§ EXERCISE REQUIREMENTS: Please repeat only the stretch of records running from the first line through the line that contains "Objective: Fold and".

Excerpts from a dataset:
--- START ---

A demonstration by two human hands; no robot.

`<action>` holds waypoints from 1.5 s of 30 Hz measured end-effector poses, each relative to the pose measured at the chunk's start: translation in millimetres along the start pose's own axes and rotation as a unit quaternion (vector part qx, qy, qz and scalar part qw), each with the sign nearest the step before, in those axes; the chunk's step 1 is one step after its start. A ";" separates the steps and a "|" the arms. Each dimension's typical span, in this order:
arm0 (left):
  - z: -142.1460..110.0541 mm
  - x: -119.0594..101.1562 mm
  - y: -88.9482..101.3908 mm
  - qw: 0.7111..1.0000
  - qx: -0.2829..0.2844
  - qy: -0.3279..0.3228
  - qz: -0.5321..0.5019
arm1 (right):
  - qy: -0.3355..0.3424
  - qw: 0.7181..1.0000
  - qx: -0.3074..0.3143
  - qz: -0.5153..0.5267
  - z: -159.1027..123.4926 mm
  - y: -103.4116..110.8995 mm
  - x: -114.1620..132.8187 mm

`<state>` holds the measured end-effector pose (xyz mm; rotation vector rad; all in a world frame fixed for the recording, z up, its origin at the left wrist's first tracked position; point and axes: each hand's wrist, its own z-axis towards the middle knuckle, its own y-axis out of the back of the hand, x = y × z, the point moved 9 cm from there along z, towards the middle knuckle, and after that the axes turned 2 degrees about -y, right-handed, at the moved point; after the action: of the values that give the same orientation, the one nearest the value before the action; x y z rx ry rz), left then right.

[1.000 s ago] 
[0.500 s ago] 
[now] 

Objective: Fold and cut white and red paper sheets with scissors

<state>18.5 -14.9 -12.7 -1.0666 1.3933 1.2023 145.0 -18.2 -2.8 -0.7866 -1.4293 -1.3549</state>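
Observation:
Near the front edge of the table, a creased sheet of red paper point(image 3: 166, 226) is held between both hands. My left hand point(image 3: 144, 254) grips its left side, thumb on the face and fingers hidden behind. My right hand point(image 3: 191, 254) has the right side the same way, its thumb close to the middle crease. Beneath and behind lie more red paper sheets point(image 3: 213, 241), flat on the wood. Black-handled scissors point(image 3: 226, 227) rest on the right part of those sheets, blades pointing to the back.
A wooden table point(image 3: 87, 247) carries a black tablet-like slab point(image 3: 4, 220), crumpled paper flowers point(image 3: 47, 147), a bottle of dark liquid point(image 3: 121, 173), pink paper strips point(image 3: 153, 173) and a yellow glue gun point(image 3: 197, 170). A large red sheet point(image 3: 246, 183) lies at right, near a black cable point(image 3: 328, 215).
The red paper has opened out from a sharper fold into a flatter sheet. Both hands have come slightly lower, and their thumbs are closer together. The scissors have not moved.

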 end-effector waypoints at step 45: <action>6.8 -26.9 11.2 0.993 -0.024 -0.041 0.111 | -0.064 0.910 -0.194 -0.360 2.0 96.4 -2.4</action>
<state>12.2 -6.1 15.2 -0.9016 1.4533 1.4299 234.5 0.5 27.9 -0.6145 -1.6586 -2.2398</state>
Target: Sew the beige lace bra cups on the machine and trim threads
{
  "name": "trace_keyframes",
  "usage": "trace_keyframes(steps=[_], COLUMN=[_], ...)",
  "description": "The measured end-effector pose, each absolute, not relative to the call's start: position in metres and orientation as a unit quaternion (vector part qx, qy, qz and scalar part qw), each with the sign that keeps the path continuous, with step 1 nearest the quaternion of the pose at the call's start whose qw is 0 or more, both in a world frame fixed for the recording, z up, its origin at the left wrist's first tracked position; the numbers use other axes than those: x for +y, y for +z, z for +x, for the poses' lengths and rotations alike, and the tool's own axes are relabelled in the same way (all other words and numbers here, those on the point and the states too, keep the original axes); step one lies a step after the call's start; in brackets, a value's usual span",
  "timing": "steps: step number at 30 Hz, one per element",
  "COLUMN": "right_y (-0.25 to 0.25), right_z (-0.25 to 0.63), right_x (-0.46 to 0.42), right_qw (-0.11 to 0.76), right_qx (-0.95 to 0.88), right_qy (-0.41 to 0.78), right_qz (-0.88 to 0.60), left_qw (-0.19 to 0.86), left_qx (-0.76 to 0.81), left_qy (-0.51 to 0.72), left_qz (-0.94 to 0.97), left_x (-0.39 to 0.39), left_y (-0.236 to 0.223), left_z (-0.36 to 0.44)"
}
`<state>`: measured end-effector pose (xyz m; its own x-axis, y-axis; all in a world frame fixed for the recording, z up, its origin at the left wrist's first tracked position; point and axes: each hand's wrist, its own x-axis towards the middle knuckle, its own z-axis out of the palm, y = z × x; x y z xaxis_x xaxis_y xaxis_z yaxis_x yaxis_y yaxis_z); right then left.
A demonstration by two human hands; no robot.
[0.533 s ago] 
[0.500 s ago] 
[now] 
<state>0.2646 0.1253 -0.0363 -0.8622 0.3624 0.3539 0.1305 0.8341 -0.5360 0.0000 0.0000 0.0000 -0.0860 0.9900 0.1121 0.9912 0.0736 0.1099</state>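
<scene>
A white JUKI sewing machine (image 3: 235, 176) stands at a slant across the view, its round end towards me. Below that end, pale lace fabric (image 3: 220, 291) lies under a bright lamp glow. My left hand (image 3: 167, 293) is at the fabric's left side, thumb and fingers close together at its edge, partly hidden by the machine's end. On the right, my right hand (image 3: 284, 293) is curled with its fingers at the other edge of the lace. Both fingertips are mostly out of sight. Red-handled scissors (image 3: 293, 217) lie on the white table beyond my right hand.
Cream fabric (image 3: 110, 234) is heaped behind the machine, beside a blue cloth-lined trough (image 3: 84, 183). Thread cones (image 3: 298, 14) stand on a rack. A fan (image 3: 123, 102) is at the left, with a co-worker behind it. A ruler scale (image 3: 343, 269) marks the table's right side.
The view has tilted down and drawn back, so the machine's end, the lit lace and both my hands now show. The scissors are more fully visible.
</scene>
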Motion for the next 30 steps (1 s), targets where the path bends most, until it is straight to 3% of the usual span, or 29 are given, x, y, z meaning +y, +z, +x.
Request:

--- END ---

§ WRITTEN SOLUTION:
A demonstration by two human hands; no robot.

`<action>` holds waypoints from 1.5 s of 30 Hz measured end-effector poses, each relative to the pose measured at the chunk's start: translation in millimetres along the start pose's own axes and rotation as a unit quaternion (vector part qx, qy, qz and scalar part qw), each with the sign nearest the step before, in those axes; the chunk's step 1 is one step after its start. A ";" separates the steps and a "|" the arms. Each dimension's typical span, in this order:
arm0 (left):
  - z: -142.1460..110.0541 mm
  - x: -119.0594..101.1562 mm
  - y: -88.9482..101.3908 mm
  - qw: 0.7111..1.0000
  - qx: -0.2829..0.2844
  - qy: -0.3279..0.3228
  - qz: -0.5321..0.5019
arm1 (right):
  - qy: -0.3355..0.3424
  - qw: 0.7181..1.0000
  - qx: -0.3074..0.3143
  - qz: -0.5153..0.5267
  - z: -159.1027..123.4926 mm
  - y: -103.4116..110.8995 mm
  - x: -114.1620..132.8187 mm

`<state>` holds the measured end-effector pose (xyz mm; rotation vector rad; all in a world frame fixed for the recording, z up, its origin at the left wrist's first tracked position; point and axes: each hand's wrist, its own z-axis towards the middle knuckle, its own y-axis out of the back of the hand, x = y × z, the point moved 9 cm from there along z, towards the middle knuckle, and after that the axes turned 2 degrees about -y, right-handed, at the moved point; after the action: of the values that give the same orientation, the one nearest the value before the action; x y z rx ry rz), left then right.

[1.000 s ago] 
[0.500 s ago] 
[now] 

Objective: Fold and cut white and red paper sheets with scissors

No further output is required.